◆ **EXERCISE OBJECTIVE**
Would you transcribe exactly the lines from the beginning of the records below through the line with "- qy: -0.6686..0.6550", both included, omitting the pictures?

Stored items
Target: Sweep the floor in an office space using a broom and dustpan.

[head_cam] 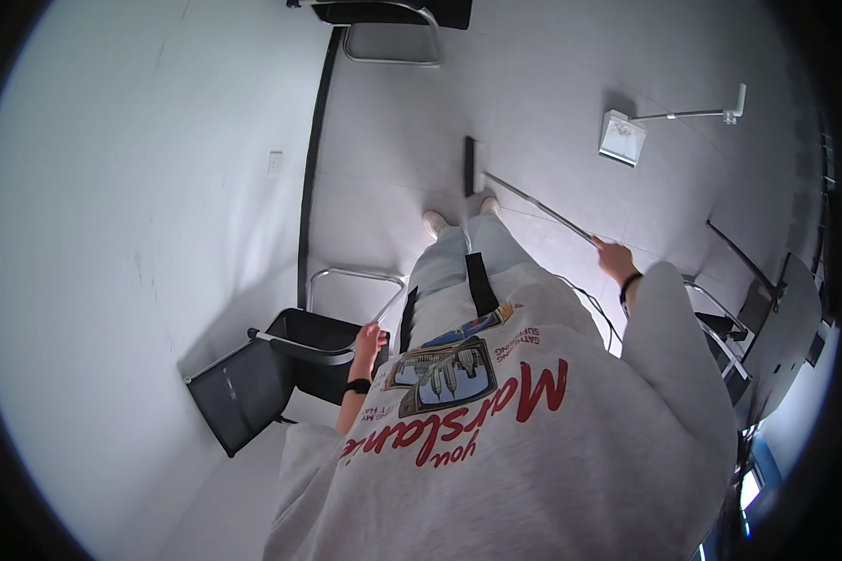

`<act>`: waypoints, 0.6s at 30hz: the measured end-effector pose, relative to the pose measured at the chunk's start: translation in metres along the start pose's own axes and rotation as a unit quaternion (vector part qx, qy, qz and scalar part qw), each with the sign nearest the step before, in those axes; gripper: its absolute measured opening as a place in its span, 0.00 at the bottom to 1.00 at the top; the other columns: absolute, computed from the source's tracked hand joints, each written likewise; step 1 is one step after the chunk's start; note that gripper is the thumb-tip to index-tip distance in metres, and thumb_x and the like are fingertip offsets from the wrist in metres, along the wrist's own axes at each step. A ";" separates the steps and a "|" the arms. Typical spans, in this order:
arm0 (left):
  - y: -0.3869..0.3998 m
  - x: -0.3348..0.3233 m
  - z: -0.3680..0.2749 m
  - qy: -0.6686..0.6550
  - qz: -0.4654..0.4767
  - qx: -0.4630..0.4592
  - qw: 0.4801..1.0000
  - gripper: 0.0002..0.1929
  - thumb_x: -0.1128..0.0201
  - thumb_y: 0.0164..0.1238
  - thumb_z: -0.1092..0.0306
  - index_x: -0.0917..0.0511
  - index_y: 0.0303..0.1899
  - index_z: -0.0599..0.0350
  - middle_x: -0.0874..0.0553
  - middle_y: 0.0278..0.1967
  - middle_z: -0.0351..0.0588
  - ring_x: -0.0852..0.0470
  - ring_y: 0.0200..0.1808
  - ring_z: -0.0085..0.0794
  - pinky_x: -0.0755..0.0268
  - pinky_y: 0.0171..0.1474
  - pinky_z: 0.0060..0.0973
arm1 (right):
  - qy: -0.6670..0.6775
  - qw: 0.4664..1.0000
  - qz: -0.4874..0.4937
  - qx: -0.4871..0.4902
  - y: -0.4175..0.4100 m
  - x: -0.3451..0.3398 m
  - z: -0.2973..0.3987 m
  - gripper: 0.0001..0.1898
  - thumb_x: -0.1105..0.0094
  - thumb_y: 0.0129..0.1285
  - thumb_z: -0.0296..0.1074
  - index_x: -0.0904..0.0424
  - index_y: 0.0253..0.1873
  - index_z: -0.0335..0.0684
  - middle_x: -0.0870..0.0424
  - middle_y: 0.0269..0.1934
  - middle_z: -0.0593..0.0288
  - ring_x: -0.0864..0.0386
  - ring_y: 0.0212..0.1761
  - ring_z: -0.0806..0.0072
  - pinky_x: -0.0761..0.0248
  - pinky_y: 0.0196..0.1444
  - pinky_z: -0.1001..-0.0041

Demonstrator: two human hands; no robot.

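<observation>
In the head view my right hand (616,261) is closed around the metal handle of a broom (540,203). The dark bristles of its head (471,166) rest on the floor just beyond my shoes. Over the armrest frame of a black chair (316,343), my left hand (370,341) has its fingers partly curled. Whether it grips the tube or only passes above it, I cannot tell. A white long-handled dustpan (623,139) sits on the floor ahead to the right, with some dark debris visible in it.
A white wall (147,210) with a dark baseboard (317,154) runs along the left. Another metal-framed chair (393,35) stands at the far end. On the right are a round-edged tabletop (786,343), a chair frame (719,322) and a loose dark cable (593,301) near me.
</observation>
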State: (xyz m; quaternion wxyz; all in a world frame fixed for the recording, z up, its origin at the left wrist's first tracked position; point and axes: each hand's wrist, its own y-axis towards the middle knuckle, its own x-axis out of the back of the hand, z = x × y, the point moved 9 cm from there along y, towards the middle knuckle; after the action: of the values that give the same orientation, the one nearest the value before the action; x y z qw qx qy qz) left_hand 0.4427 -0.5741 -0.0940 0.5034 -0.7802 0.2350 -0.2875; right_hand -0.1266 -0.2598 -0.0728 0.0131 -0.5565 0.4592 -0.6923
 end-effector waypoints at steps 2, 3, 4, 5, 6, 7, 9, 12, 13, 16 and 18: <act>0.011 -0.008 -0.045 -0.007 -0.004 -0.037 0.999 0.15 0.52 0.64 0.62 0.30 0.49 0.55 0.20 0.33 0.45 0.22 0.26 0.25 0.35 0.24 0.17 | -0.002 0.997 0.047 -0.062 -0.031 -0.004 -0.036 0.23 0.56 0.55 0.33 0.36 0.59 0.54 0.21 0.25 0.56 0.21 0.28 0.63 0.28 0.31 0.64; 0.015 -0.013 -0.065 -0.022 -0.002 -0.053 0.998 0.15 0.52 0.64 0.62 0.30 0.50 0.54 0.20 0.34 0.45 0.22 0.27 0.25 0.34 0.25 0.17 | 0.023 0.993 0.067 -0.097 -0.042 -0.002 -0.049 0.22 0.56 0.58 0.35 0.36 0.59 0.53 0.21 0.26 0.53 0.21 0.29 0.61 0.28 0.32 0.65; 0.019 -0.017 -0.084 -0.012 -0.006 -0.064 0.998 0.16 0.53 0.64 0.62 0.31 0.50 0.55 0.20 0.35 0.45 0.22 0.29 0.26 0.34 0.28 0.19 | 0.031 0.993 0.064 -0.095 -0.047 0.005 -0.053 0.21 0.57 0.59 0.36 0.36 0.59 0.53 0.21 0.26 0.52 0.21 0.29 0.60 0.28 0.32 0.64; 0.022 -0.023 -0.099 -0.003 -0.010 -0.075 0.997 0.16 0.53 0.64 0.62 0.31 0.51 0.55 0.20 0.36 0.46 0.22 0.30 0.26 0.33 0.31 0.20 | 0.043 0.994 0.054 -0.090 -0.051 0.016 -0.055 0.20 0.57 0.60 0.37 0.35 0.59 0.53 0.21 0.27 0.51 0.22 0.29 0.60 0.28 0.32 0.63; 0.024 -0.033 -0.111 0.003 -0.005 -0.083 0.996 0.16 0.53 0.64 0.60 0.31 0.51 0.53 0.20 0.37 0.45 0.22 0.32 0.27 0.33 0.33 0.22 | 0.036 0.995 0.051 -0.076 -0.053 0.027 -0.055 0.20 0.57 0.60 0.37 0.36 0.59 0.53 0.21 0.26 0.51 0.22 0.29 0.59 0.28 0.32 0.63; 0.024 -0.039 -0.120 0.010 -0.003 -0.091 0.996 0.16 0.53 0.64 0.59 0.31 0.52 0.51 0.20 0.38 0.45 0.22 0.33 0.27 0.33 0.36 0.24 | 0.031 0.997 0.047 -0.059 -0.053 0.038 -0.051 0.20 0.57 0.60 0.37 0.36 0.59 0.53 0.21 0.26 0.51 0.22 0.28 0.59 0.29 0.31 0.63; 0.018 -0.051 -0.124 0.019 0.003 -0.096 0.995 0.16 0.53 0.65 0.58 0.31 0.52 0.50 0.20 0.39 0.44 0.21 0.35 0.27 0.33 0.39 0.25 | 0.030 0.998 0.052 -0.021 -0.046 0.055 -0.034 0.20 0.57 0.60 0.36 0.37 0.60 0.53 0.22 0.25 0.51 0.22 0.27 0.59 0.29 0.30 0.62; 0.009 -0.070 -0.117 0.028 0.012 -0.112 0.993 0.17 0.52 0.63 0.62 0.32 0.52 0.55 0.20 0.36 0.45 0.22 0.31 0.25 0.34 0.34 0.23 | 0.044 0.995 0.076 0.045 -0.018 0.070 0.007 0.20 0.58 0.61 0.37 0.39 0.60 0.53 0.23 0.24 0.51 0.23 0.26 0.58 0.30 0.29 0.61; 0.007 -0.073 -0.109 0.027 0.010 -0.097 0.995 0.17 0.51 0.63 0.62 0.32 0.52 0.55 0.20 0.36 0.45 0.22 0.31 0.25 0.35 0.34 0.23 | 0.052 0.993 0.077 0.078 -0.005 0.071 0.028 0.20 0.59 0.62 0.38 0.40 0.60 0.53 0.23 0.25 0.51 0.23 0.27 0.58 0.31 0.30 0.60; 0.000 -0.081 -0.076 0.036 0.001 -0.068 0.997 0.17 0.50 0.62 0.63 0.32 0.52 0.55 0.20 0.35 0.44 0.22 0.30 0.25 0.35 0.32 0.22 | 0.063 0.981 0.054 0.174 0.047 0.066 0.106 0.20 0.57 0.60 0.36 0.36 0.59 0.51 0.23 0.24 0.54 0.24 0.26 0.60 0.31 0.28 0.62; -0.007 -0.083 -0.051 0.028 -0.002 -0.042 0.999 0.17 0.50 0.62 0.63 0.32 0.52 0.56 0.20 0.35 0.44 0.22 0.30 0.25 0.35 0.32 0.21 | 0.084 0.973 0.042 0.211 0.084 0.055 0.158 0.19 0.57 0.59 0.35 0.33 0.57 0.52 0.21 0.27 0.53 0.22 0.29 0.61 0.30 0.30 0.63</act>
State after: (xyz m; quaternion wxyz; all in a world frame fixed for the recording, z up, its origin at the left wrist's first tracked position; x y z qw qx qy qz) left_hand 0.3480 -0.5499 -0.0882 0.4631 -0.7925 0.2596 -0.3002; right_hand -0.0659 -0.4357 -0.0923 0.1211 -0.4612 0.3253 -0.8166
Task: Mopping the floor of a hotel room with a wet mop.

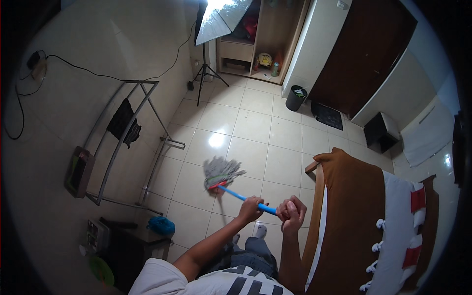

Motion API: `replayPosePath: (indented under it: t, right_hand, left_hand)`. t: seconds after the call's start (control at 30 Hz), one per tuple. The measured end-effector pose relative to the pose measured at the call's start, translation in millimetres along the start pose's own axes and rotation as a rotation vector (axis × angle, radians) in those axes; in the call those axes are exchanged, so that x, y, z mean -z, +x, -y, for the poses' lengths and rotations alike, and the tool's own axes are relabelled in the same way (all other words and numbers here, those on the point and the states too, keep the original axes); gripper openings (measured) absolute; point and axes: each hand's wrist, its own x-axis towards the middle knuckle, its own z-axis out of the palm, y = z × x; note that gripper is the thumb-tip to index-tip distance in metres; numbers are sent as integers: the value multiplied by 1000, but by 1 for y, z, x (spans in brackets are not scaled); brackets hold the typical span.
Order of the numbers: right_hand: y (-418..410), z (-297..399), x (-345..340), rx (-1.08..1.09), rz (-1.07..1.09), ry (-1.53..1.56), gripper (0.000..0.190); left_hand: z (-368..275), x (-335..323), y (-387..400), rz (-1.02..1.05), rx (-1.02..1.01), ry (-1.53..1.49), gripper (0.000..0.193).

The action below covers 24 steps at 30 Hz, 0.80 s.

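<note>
A string mop with a blue handle (236,193) slants from the lower right up to its grey mop head (221,171), which lies spread on the tiled floor (250,155). A red socket joins head and handle. My left hand (252,209) is closed round the handle partway along. At the handle's upper end, my right hand (292,213) is wrapped around it, and the tip is hidden in the fist. The mop head is in front of my feet, away from both hands.
A bed (346,221) with a brown cover stands at the right. At the left are a metal clothes rack (118,147) and a table with a blue bag (161,225). A light tripod (204,70), a black waste bin (296,99), a doormat (327,115) and an open wardrobe (254,48) are farther off.
</note>
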Motion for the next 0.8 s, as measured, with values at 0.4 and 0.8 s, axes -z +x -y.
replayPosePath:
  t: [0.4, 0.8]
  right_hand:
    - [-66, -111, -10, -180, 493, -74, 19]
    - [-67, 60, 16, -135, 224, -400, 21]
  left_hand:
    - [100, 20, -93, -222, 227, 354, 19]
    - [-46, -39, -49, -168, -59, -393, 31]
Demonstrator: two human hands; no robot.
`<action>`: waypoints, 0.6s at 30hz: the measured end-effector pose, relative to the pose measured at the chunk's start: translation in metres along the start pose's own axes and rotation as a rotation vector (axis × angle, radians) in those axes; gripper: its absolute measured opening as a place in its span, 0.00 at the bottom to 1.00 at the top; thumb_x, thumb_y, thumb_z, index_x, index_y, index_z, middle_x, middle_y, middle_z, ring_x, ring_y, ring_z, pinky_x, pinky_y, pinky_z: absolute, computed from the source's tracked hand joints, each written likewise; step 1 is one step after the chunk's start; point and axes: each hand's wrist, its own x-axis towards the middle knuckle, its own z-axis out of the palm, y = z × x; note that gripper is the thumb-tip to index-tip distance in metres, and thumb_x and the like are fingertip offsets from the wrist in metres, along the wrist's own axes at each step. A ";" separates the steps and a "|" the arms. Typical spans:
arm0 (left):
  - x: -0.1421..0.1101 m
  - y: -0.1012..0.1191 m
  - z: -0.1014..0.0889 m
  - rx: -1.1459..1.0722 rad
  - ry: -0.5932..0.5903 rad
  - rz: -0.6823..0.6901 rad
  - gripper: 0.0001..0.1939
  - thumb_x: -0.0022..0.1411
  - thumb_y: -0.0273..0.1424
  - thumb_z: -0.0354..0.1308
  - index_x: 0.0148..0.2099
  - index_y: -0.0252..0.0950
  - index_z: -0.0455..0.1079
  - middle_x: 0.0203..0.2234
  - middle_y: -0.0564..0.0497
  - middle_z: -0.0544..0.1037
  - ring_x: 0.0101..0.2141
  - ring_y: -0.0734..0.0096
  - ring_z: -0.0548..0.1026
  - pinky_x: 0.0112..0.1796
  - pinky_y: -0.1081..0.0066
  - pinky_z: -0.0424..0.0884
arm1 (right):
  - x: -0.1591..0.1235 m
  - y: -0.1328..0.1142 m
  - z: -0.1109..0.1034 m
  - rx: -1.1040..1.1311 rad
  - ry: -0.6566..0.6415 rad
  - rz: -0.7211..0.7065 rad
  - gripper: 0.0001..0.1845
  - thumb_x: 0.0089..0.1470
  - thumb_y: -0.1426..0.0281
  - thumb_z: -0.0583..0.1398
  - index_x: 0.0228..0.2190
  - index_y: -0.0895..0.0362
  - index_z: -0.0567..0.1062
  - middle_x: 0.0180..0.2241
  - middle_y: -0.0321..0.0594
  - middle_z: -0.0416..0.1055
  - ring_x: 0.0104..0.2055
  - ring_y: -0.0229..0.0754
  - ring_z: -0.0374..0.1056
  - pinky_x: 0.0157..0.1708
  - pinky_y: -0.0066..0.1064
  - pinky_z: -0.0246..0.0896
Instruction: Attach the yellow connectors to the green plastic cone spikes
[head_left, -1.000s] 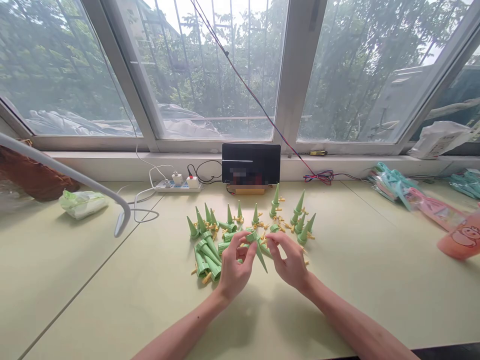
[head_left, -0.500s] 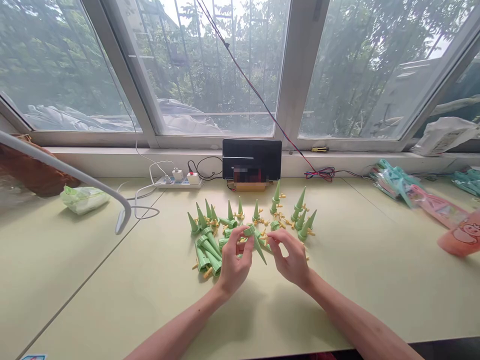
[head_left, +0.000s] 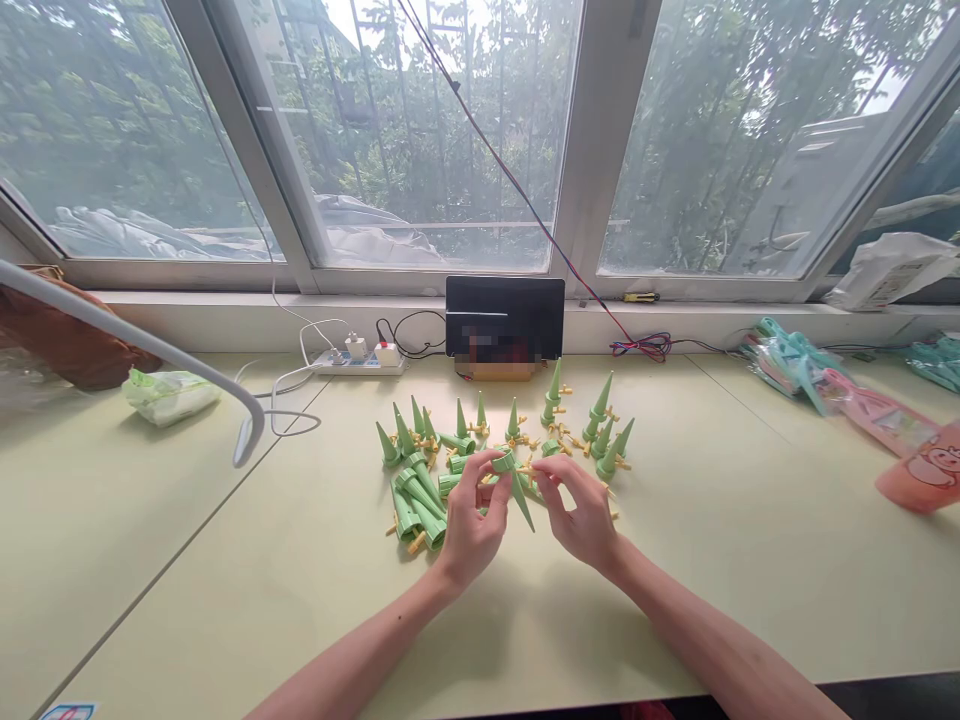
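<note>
Between thumb and fingers, my left hand (head_left: 476, 510) grips a green plastic plant watering spike (head_left: 520, 500), its wide collar up and its point slanting down to the right. My right hand (head_left: 581, 510) pinches a small yellow valve (head_left: 527, 470) close to the spike's collar; whether the two touch I cannot tell. Behind and left of my hands lie several more green spikes (head_left: 421, 492), some on their sides. Other spikes stand point up, such as the pair at the right (head_left: 615, 450), many with yellow valves at their sides.
A dark tablet (head_left: 504, 315) leans at the back of the table. To its left is a power strip (head_left: 360, 365) with white cables. A grey curved bar (head_left: 187, 370) crosses the left side. Plastic-wrapped items (head_left: 795, 365) and a pink cup (head_left: 922, 470) are at the right.
The yellow valve in my right hand has come slightly left, nearer the spike's collar. My left hand has barely shifted and keeps its hold on the spike.
</note>
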 end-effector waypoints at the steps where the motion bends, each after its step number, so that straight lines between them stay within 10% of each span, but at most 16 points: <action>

◆ **FINISHED TASK**
Target: Sweep the floor in an office space using a broom and dustpan.

[head_cam] 

`<act>`: waypoints, 0.6s at 30hz: the measured end-effector pose, relative to the pose measured at the chunk's start: translation in metres along the start pose's own axes and rotation as a unit quaternion (vector part qx, qy, qz and scalar part qw), each with the sign nearest the step before, in those axes; gripper: its absolute measured opening as a place in its span, 0.00 at the bottom to 1.00 at the top; the other columns: absolute, computed from the source's tracked hand joints, each written likewise; step 1 is one step after the chunk's start; note that gripper is the thumb-tip to index-tip distance in metres, and thumb_x and the like are fingertip offsets from the wrist in metres, along the wrist's own axes at each step. A ";" separates the steps and a "|" the arms. Typical spans, in this order:
arm0 (left):
  - y: -0.3869..0.3998 m
  - x: -0.3348..0.3233 m
  - z: -0.3680..0.2749 m
  - qy: -0.6686..0.6550

Work on this exercise is finished.